伯父も、心を読む陛下もきっと分かっていただろうが。
「いや〜全く、リリベルは何てものを引き連れて来たんだ!」
「私のせいじゃないよ!私がいなくても陛下はここに来る気だったよ」
「そうよベルモント、彼は爺様の従兄弟なんでしょ?爺様に会いに来たのもあるけど、一度、子爵領も見ておきたかったのよ」
「北の王子の避難先だからでしょ。それに北の元外交官達はおかしな事を言っていたの。子爵家も王家の名残が十分あるって」
「もしかして北の準王家認定か?」「わー要らない!」
「要らないな」
「それよりもリリが女神に似てるって、ナルには聞いていたが、やはり本当だったのか」
「お父様も東の神に似てるしね」「若ければって言われたがな」
「根に持ってるの?」
「加齢は誰にでも訪れる。俺は今の姿の方が好きだ。それより今後だな…」
「ねぇ子爵家の呪いは解かなくてもいいよね?」
「リリ、今まで気付きもしなかった事だったからな。今更言われても。なあ婆様」
「そうね。私はピアノは得意だったのよ。淑女教育では楽器もあるから。でも子爵家にはピアノすら無かったから、音楽に興味のない家なんだってずっと思っていたわ」
「リリから貰ったオルゴール、すごく素敵な音色だったわ。自分で演奏できなくても、オルゴールや音楽再生機では問題無く聞けるもの。だから私も大丈夫よ」
「お母様、一応言っとくけど、お母様の子守歌、かなりおかしかったよ。でもそれでも歌ってくれてたのは嬉しかった」
「あら!それは気付いてなかったわ。私、普通に歌えているつもりだったみたい」と母はコロコロ笑って、兄に
「ルト、アイリーンさんとも上手くやっているの?赤ちゃんも元気?もう寝返りする頃かしら?」と聞いた。

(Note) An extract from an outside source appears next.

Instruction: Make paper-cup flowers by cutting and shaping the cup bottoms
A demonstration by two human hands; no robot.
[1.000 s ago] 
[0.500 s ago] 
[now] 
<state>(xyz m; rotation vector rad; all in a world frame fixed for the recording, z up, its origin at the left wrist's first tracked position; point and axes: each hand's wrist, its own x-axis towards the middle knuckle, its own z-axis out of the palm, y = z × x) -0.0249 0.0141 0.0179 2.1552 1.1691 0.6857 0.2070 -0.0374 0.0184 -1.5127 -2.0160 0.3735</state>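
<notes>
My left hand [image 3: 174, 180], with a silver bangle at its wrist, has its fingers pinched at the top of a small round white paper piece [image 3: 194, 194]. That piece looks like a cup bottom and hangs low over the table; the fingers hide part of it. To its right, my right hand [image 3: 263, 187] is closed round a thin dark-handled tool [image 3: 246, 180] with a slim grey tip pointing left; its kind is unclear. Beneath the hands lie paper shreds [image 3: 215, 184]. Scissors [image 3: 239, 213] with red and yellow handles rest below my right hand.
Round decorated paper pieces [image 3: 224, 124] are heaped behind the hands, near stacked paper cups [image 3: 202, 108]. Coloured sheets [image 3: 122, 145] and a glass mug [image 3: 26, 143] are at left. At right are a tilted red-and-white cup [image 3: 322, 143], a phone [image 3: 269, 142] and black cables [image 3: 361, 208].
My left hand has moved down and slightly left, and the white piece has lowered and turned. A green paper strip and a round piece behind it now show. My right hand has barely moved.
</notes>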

「母さん、なかなか帰れなくてゴメンな。でも夏に二人を連れて帰るから。多分、僕が帰れなくても来るつもり満々だったよ。ライオット兄さんのとこと、エリオット兄さんのとこに誘われたって」
「やっぱり、あの別荘ができたら騒がしいな。爺様が植えた青薔薇に野生馬が近付くだろう?野生馬には注意するよう言っておかないとな」
「大丈夫だベルモント。薔薇が咲き終わったら、次のシーズンまで来ないさ」
「え?野生馬は薔薇の花を見に来ているって事か?爺様」
「リリ気付かなかったか?お前の持っている青薔薇が咲いた時、私には直ぐ分かったが」
「!」「爺様、もしかして青薔薇って…」
「多分、青薔薇同士、何か繋がっているんじゃないかな」
「じゃあ野生馬が青薔薇に近付くのは…?」
「もしかしたら北の仲間の呼び声を聞いたのかもしれんな」
やはり通信機器じゃん。なんて機能の植物なんだろう。だから陛下は嫁ぐ妹に青薔薇を持たせたんだ。心配だったから。
王妃様もご存知だったのだろうけど、青薔薇だけで放って置かれて寂しかったのかな。
あんなにお兄ちゃん子だったんだものね。